_PROBLEM:_ Which of the lines below contain the string "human"? Pull each one out of the data.

[Data entries]
=== Section Start ===

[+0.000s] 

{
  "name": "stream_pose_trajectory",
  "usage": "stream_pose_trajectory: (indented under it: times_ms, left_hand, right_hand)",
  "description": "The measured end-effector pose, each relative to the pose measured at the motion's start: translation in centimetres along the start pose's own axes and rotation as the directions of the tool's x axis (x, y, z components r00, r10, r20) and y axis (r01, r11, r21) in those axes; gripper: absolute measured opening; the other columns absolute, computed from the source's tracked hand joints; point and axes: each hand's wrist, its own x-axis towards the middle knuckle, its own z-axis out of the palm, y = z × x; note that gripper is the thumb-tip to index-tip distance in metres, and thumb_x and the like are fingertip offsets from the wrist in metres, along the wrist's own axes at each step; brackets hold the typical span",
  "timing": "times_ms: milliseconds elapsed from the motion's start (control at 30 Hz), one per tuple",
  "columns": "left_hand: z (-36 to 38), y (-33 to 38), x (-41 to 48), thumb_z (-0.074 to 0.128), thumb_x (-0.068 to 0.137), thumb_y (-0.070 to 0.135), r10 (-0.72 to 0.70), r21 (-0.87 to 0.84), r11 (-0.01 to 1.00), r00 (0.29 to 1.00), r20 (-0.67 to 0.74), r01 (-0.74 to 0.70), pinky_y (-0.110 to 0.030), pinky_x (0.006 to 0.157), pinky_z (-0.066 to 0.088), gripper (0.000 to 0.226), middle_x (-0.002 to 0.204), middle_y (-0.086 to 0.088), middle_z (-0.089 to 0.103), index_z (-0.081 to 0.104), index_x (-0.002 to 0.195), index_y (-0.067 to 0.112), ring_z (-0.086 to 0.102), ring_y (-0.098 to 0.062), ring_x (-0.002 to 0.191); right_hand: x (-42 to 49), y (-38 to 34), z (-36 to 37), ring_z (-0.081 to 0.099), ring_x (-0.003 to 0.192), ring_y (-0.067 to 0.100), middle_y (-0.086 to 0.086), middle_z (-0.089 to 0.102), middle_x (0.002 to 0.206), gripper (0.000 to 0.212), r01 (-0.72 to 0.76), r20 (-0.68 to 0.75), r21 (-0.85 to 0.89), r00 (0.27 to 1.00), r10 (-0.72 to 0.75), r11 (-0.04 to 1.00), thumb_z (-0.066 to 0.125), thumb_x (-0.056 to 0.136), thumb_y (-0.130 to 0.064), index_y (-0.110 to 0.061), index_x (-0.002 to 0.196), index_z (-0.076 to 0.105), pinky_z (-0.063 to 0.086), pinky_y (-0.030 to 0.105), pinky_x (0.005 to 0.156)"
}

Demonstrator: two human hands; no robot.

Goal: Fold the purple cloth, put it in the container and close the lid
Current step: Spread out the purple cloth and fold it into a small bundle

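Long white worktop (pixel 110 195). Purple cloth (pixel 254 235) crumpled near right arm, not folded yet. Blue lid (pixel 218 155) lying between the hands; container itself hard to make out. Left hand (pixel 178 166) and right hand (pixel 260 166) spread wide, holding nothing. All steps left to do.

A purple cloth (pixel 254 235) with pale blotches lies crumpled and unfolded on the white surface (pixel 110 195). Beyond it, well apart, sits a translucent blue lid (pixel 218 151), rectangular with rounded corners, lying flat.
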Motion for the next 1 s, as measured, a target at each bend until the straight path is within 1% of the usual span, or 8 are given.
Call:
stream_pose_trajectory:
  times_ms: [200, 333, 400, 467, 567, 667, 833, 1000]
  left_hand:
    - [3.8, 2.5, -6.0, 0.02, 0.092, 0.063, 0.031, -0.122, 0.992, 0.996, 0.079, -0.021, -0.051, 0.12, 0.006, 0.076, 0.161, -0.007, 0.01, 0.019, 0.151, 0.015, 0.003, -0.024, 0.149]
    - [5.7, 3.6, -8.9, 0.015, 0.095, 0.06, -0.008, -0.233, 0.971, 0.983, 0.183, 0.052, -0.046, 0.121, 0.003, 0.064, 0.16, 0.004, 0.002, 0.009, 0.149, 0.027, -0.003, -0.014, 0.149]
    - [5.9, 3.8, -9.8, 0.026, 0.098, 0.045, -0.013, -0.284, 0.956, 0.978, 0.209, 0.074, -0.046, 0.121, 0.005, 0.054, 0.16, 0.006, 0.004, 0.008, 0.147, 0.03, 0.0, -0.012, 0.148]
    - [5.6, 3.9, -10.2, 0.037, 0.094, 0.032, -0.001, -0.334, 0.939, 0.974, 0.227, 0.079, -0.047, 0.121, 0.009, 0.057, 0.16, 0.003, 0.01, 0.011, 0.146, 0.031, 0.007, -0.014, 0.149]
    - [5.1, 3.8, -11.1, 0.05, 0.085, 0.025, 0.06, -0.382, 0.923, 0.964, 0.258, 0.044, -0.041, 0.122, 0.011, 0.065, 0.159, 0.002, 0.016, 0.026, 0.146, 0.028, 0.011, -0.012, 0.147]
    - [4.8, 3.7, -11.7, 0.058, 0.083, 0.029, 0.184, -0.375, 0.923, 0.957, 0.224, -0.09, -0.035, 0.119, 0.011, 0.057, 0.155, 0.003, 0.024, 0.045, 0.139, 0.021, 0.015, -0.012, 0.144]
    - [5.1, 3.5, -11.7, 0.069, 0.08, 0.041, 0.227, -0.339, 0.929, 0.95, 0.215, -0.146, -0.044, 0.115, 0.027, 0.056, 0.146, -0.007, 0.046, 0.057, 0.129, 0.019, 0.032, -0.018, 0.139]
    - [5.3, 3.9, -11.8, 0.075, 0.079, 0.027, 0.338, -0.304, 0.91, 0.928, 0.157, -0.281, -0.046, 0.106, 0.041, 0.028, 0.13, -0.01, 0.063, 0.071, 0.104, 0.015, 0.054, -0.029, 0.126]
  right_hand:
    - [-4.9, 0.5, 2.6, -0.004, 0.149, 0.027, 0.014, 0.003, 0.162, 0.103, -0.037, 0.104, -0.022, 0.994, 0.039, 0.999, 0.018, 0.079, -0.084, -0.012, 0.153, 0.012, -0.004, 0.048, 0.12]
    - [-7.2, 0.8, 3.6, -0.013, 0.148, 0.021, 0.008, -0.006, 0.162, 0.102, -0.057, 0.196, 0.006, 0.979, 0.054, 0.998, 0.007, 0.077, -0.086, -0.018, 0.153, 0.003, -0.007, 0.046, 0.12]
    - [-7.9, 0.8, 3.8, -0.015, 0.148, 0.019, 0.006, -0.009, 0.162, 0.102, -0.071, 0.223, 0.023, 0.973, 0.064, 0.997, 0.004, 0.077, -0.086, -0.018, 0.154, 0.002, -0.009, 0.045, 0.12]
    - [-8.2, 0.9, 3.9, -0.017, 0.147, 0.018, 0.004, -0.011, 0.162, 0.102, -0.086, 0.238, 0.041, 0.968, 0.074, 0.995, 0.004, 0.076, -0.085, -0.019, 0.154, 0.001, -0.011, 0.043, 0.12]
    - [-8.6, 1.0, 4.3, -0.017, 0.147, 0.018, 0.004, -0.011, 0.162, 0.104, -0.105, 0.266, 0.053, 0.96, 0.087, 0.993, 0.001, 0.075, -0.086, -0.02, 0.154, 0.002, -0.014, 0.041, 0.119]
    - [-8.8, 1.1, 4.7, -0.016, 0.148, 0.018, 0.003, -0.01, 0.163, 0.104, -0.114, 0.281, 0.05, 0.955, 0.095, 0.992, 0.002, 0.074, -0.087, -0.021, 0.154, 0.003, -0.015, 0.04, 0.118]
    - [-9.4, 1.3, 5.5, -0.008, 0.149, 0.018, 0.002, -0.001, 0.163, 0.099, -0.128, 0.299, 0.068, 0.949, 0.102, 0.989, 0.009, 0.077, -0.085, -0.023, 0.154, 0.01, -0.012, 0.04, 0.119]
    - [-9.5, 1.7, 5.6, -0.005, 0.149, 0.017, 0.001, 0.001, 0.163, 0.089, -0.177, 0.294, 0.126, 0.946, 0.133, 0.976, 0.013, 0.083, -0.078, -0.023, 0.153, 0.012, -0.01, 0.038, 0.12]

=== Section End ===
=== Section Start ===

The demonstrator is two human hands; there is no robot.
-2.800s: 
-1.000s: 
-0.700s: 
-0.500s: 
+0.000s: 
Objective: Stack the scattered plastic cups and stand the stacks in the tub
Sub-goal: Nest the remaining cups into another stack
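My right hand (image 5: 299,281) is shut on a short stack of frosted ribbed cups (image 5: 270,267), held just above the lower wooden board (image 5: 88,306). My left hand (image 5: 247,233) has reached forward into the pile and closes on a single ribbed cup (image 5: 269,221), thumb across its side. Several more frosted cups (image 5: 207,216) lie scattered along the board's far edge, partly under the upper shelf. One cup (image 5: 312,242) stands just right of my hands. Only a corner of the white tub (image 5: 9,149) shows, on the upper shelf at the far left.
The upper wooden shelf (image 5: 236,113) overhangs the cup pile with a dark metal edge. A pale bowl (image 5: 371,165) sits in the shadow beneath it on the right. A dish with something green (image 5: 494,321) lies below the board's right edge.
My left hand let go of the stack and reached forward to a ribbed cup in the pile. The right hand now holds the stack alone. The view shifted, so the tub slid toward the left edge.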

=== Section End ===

_FINAL ANSWER:_
Demonstrator: two human hands; no robot.
The demonstrator is two human hands; there is no robot.

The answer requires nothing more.